Task item :: Without including any images, repeat the data exactly.

======== Source data ========

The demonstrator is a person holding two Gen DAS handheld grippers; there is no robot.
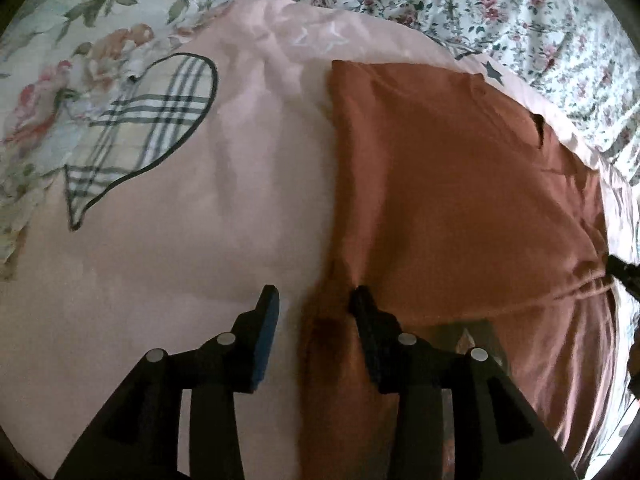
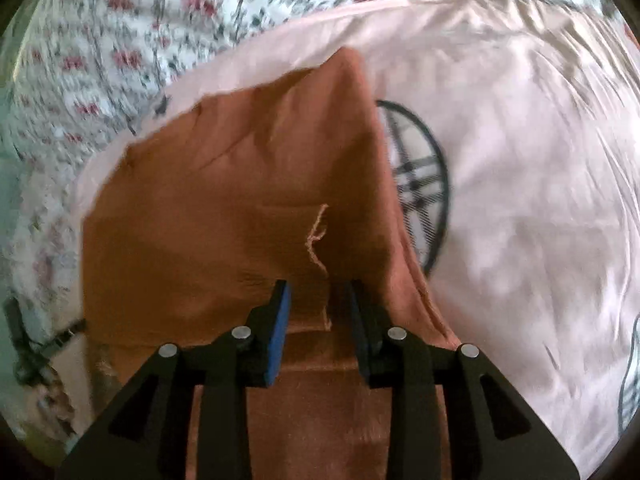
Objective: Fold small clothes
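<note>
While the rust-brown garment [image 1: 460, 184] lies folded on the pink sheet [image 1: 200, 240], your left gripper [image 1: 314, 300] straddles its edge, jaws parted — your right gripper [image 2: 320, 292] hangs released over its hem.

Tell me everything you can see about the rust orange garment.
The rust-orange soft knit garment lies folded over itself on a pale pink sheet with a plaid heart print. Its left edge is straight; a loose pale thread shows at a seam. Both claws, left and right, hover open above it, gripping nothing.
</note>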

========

Response for this exercise ::
The demonstrator is a person holding two Gen DAS handheld grippers; there is no robot.
Objective: Fold small clothes
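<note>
While the rust-brown garment [image 1: 460, 184] lies folded on the pink sheet [image 1: 200, 240], your left gripper [image 1: 314, 300] straddles its edge, jaws parted — your right gripper [image 2: 320, 292] hangs released over its hem.

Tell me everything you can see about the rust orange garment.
The rust-orange soft knit garment lies folded over itself on a pale pink sheet with a plaid heart print. Its left edge is straight; a loose pale thread shows at a seam. Both claws, left and right, hover open above it, gripping nothing.
</note>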

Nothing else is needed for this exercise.